/WaveRNN-Pytorch

Fatcord's Alternative WaveRNN (Faster training)

Primary LanguagePythonMIT LicenseMIT

WaveRNN-Pytorch

This repository contains Fatcord's Alternative WaveRNN (Faster training), which contains a fast-training, small GPU memory implementation of WaveRNN vocoder.

This repo refracts the code and adds slight modifications, and removes running on Jupyter notebook.

Highlights

  • support raw audio wav modelling (via a single Beta Distribution)
  • relatively fast synthesis speed without much optimization yet (around 2000 samples/sec on GTX 1060 Ti, 16 GB ram, i5 processor)
  • support Fatcord's original quantized (9-bit) wav modelling

Audio Samples

  1. Single beta distribution on held-out testing data from LjSpeech. This is trained with the single Beta distribution.

  2. 9-bit audio on held-out testing data from LJSpeech. This model trains the fastest (this is around 130 epochs)

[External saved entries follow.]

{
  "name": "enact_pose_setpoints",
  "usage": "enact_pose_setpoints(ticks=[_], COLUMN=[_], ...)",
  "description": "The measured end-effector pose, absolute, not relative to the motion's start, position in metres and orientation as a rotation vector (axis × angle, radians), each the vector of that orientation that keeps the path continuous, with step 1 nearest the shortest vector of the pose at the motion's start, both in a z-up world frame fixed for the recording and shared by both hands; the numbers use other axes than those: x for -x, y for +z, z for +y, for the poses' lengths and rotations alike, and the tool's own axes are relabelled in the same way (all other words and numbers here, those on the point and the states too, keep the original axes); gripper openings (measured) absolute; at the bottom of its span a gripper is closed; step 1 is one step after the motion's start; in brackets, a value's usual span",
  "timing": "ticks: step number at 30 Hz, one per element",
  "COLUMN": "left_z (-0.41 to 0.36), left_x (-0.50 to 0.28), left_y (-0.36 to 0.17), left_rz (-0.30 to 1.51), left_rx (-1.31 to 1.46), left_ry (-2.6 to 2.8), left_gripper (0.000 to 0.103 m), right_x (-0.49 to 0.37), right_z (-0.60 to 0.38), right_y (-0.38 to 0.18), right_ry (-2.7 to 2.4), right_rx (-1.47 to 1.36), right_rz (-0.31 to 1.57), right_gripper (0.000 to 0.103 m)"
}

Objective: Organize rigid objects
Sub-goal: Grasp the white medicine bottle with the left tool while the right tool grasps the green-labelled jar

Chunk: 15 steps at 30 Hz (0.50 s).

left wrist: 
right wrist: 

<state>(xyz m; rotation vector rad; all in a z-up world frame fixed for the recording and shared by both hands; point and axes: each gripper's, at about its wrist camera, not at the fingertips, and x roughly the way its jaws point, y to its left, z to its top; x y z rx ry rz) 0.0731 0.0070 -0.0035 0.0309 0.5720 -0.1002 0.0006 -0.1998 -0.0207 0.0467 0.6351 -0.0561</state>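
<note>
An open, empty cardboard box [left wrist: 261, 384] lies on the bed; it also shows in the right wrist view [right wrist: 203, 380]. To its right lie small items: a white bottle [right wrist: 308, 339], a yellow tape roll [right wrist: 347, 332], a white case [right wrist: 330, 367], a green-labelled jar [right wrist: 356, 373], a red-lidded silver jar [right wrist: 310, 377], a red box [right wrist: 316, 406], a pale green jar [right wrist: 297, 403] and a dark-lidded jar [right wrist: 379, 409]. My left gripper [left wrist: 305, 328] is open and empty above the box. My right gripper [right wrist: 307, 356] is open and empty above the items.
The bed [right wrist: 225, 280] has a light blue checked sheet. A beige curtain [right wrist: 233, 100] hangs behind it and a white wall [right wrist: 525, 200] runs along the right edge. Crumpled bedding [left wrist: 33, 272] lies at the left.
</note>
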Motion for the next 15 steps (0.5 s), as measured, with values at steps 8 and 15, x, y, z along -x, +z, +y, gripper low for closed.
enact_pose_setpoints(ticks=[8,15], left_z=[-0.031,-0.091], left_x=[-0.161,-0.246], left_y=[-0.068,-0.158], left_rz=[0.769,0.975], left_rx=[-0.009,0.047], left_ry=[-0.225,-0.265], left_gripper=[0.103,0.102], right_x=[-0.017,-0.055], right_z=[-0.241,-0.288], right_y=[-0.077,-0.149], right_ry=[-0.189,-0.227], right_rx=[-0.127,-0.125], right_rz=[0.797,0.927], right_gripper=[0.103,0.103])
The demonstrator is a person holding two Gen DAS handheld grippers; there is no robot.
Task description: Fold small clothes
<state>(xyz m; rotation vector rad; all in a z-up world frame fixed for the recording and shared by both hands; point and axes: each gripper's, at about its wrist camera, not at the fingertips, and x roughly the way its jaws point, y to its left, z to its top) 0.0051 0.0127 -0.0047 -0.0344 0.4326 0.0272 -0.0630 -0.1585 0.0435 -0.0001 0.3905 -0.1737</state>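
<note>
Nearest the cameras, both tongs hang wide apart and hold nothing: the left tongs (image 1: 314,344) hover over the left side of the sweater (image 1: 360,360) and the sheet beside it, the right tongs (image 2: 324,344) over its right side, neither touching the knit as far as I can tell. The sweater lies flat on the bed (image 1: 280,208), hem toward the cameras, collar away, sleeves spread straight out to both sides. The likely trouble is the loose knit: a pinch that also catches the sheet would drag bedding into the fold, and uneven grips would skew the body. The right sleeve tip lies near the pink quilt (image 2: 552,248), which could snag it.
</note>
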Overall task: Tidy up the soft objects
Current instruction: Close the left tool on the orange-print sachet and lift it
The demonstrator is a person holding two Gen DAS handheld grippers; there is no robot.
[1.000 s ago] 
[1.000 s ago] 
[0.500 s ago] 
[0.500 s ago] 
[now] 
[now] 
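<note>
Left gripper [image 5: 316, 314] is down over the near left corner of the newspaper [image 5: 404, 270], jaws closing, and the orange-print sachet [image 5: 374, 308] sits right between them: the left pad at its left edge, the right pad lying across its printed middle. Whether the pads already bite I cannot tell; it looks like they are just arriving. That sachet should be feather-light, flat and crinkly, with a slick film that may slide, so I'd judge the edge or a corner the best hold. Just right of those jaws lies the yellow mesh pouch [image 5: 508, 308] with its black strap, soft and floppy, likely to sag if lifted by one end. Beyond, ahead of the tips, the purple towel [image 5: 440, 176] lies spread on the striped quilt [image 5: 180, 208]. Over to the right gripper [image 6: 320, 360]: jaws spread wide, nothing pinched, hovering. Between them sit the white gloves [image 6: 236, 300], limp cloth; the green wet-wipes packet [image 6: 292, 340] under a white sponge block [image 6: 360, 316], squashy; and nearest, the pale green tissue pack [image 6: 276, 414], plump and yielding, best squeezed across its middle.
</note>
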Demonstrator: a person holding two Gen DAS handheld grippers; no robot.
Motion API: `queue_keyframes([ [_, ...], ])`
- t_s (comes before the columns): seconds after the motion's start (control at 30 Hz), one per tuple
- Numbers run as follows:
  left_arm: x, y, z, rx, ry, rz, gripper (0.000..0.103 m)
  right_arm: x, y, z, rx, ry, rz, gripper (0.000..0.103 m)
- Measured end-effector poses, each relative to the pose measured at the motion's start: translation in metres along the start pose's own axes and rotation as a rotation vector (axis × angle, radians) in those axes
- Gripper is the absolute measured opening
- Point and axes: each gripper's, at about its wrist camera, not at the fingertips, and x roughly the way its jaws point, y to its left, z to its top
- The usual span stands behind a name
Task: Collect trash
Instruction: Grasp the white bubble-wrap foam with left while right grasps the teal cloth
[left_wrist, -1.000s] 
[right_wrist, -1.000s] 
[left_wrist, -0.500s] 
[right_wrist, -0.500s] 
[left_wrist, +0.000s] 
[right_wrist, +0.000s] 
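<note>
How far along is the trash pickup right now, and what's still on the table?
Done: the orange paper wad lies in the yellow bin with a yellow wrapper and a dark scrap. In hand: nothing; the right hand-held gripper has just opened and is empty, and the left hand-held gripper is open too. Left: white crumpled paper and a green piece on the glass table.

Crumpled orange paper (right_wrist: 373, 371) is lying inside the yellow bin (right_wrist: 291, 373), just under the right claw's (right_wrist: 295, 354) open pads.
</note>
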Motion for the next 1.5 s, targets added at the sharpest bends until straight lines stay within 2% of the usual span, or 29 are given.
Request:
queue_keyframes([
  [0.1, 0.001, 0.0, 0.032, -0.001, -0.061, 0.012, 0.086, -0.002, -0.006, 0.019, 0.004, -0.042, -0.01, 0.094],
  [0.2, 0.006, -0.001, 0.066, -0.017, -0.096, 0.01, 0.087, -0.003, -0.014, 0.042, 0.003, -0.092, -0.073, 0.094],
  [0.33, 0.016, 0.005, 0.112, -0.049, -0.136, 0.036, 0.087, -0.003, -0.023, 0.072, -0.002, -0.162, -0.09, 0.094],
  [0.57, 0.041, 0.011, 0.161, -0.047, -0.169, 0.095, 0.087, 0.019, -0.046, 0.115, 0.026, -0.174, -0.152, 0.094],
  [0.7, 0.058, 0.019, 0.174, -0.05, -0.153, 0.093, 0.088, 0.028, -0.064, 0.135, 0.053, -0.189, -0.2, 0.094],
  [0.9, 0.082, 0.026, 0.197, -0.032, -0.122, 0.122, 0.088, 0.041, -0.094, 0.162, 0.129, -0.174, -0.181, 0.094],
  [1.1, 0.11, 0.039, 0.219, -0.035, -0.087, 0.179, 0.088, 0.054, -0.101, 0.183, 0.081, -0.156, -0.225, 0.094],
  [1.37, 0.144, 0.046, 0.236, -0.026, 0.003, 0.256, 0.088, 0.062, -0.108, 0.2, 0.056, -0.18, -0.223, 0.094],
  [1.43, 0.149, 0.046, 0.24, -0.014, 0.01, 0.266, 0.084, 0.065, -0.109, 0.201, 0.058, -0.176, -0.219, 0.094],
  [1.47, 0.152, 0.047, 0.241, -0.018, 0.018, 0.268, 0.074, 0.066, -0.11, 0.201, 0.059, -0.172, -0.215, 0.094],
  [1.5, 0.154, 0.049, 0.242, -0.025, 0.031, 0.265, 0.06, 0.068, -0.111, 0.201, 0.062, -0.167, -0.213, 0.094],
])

  3. 10-bit audio on held-out testing data from LJSpeech. This model sounds and trains pretty close to 9 bit. We want the higher bit the better.

Pretrained Checkpoints

  1. Single Beta Distribution trained for 112k. Make sure to change hparams.input_type to raw.
  2. 9-bit quantized audio trained for 11k, or around 130 epochs, can be trained further. Make sure to change hparams.input_type to bits.
  3. 10-bit quantized audio. To ensure your model is built properly, download the hparams.py here, either replace this with your local hparams.py file or note and update any changes.

Requirements

  • Python 3
  • CUDA >=8.0
  • PyTorch >= v0.4.1

Installation

Ensure above requirements are met.

git clone https://github.com/G-Wang/WaveRNN-Pytorch.git
cd WaveRNN-Pytorch
pip install -r requirements.txt

Usage

1. Adjusting Hyperparameters

Before running scripts, one can adjust hyperparameters in hparams.py.

Some hyperparameters that you might want to adjust:

  • input_type (best performing ones are currently bits and raw, see hparams.py for more details)
  • batch_size
  • save_every_step (checkpoint saving frequency)
  • evaluate_every_step (evaluation frequency)
  • seq_len_factor (sequence length of training audio, the longer the more GPU it takes)

2. Preprocessing

This function processes raw wav files into corresponding mel-spectrogram and wav files according to the audio processing hyperparameters.

Example usage:

python preprocess.py /path/to/my/wav/files

This will process all the .wav files in the folder /path/to/my/wav/files and save them in the default local directory called data_dir.

Can include --output_dir to specify a specific directory to store the processed outputs.

3. Training

Start training process. checkpoints are by default stored in the local directory checkpoints. The script will automatically save a checkpoint when terminated by crtl + c.

Example 1: starting a new model for training

python train.py data_dir

data_dir is the directory containing the processed files.

Example 2: Restoring training from checkpoint

python train.py data_dir --checkpoint=checkpoints/checkpoint0010000.pth

Evaluation .wav files and plots are saved in checkpoints/eval.

WIP

  • optimize learning rate schedule
  • optimize training hyperparameters (seq_len and batch_size)
  • batch generation for synthesis speedup
  • model pruning